The Polyanna-ish Assumptions Behind Trump’s Tax Plan
Moreover, Trump’s assumptions of continued growth play an essential role in the budget arithmetic which will be used to demonstrate that Trump’s proposed tax cuts are fully funded, even given the planned increases in defense spending and no rollback of Obamacare entitlements.
The core of the reform is a slashing of the headline tax rate on domestically generated corporate profits together with a “modest” levy on profits from low-tax foreign jurisdictions. The conservatives are ready to go along with these as part of a general trimming of marginal tax rates which would be in line with supply-side reform of old dating back to the Reagan era. There is much wishful thinking here.
In fact, a bold corporate tax cut unmatched by spending cuts is a parody of supply-side reform. Individuals can look through the sham and see that taxes will rise in the future, or that inflation tax will be levied by stealth.
Yes, the corporation tax changes should induce increased demand for labor in the US as part of an induced repatriation of economic activity. But this will go along with a boost to domestic wage rates and ultimately a shrinking of pre-tax profit margins in aggregate across the US economy. In effect, the tax changes amount to a subsidy regime which would shelter profits from erosion as a protective layer is put in place for domestic labor.
Lessons from Europe: Shifting the Tax Burden
When implemented in this way, lopsided cuts in corporate tax rates can become a source of economic inefficiency and inequity. The problem stems in part from incentives created to retain profits rather than distribute them (as would occur if personal tax rates do not fall in step with the headline corporate tax rates), and in part from ultimate tax burden shifting to pay for the cuts. Look, for example, at how the “race to the bottom” on corporate tax cuts has played out in Europe.
The UK boasts of one of the lowest corporate tax rates (headed to 17 percent in 2020); and yet the effective marginal tax rates elsewhere in the economy (taking account of cuts in deductions) have been increasing. A recent study by the Daily Telegraph showed that the top 1 percent of income taxpayers now pay nearly a third of all income tax; by contrast under the notoriously high tax regime on the eve of Margaret Thatcher becoming PM, they paid just 11 percent of the total.

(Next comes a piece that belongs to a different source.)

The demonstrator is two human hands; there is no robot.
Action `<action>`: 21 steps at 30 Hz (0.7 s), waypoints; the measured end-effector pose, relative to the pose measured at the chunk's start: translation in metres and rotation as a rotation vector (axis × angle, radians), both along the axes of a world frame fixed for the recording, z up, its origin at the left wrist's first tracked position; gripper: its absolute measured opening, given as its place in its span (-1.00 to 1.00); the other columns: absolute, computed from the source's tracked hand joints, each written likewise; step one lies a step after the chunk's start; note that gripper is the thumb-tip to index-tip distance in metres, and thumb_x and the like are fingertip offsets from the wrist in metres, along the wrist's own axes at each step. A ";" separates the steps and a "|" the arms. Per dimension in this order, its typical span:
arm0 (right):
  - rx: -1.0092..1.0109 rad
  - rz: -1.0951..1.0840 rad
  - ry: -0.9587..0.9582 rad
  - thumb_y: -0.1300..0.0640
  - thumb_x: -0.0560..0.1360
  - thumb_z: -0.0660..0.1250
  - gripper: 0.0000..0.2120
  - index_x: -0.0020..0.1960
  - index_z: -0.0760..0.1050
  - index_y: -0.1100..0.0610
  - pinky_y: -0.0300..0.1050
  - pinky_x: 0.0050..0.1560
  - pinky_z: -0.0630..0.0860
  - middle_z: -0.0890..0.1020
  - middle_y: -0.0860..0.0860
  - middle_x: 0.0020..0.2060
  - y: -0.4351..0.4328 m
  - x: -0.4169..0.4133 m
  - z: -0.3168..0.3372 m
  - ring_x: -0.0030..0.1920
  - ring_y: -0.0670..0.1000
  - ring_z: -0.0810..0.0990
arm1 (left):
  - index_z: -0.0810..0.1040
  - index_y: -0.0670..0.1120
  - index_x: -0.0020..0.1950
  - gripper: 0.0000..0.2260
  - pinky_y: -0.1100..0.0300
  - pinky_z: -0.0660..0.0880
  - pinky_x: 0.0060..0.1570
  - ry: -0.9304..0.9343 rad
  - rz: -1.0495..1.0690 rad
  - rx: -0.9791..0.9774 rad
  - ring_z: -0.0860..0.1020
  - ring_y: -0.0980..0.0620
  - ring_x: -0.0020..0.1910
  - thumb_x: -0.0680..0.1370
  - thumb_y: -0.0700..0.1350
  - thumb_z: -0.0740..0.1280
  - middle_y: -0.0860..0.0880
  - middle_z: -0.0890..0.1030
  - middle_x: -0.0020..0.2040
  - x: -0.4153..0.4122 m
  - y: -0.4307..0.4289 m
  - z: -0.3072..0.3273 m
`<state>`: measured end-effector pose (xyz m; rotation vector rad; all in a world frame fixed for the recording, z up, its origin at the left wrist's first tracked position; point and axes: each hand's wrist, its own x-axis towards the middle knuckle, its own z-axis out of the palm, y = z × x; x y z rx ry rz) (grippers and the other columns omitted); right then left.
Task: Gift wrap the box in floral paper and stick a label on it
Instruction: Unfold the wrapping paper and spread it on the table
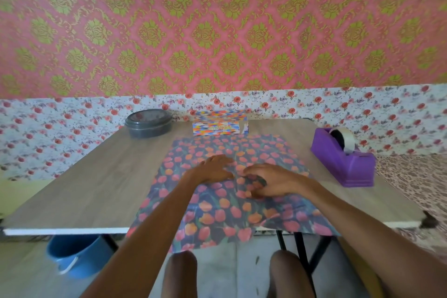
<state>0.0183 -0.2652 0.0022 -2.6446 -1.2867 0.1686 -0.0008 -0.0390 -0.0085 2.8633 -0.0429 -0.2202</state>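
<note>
A sheet of dark floral paper (217, 215) with pink and orange tulips lies spread on the wooden table (79, 189), its near edge hanging over the front. My left hand (212, 168) rests flat on the middle of the sheet, fingers straight. Just to its right, my right hand (268, 181) lies on the paper with fingers bent; the blur hides whether it pinches the sheet. A colourful patterned box (219, 124) stands at the back of the table, beyond the paper and apart from both hands.
A purple tape dispenser (343, 157) sits on the table's right side. A dark grey lidded round container (148, 123) is at the back left. A blue bucket (77, 256) stands on the floor under the left front edge. My knees are below the table.
</note>
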 end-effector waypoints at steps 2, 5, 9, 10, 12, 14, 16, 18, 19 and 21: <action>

Make Government Smaller — Don’t Just Favor Certain Special Interests
There is much talk of benign global tax competition unleashed by corporate tax cuts. But the competition which matters is that which tames big government and causing a general revulsion against personal (including consumption and capital) tax rates. Historically though, in the Reagan and Thatcher era, the decisive competition was that between the onshore economies and the offshore world of which London was the center.
In that era, national tax revenues could be bolstered by a lowering of high marginal rates as this would reduce the incentive for tax arbitrage between onshore and offshore. This arbitrage has largely been shut down in recent years. In consequence, governments in high tax jurisdictions have tremendous new power to apply high marginal rates across the board
Big cuts in corporate tax rates driven by a nationalist race toward the bottom might turn out to favor mainly the receivers of high rental income (subsumed under corporate profits) whether stemming from crony capitalism, or monopoly power, or too-big-to-fail bailouts. Many critics see the strong rise of corporate profits in this cycle as in part reflecting the weakening of the power of new entrants into the marketplace — thanks to a tax burden and regulatory burden that falls especially hard on start-ups and small businesses. Bold cuts in headline corporate tax rates do nothing to remedy that situation. Indeed it may become worse.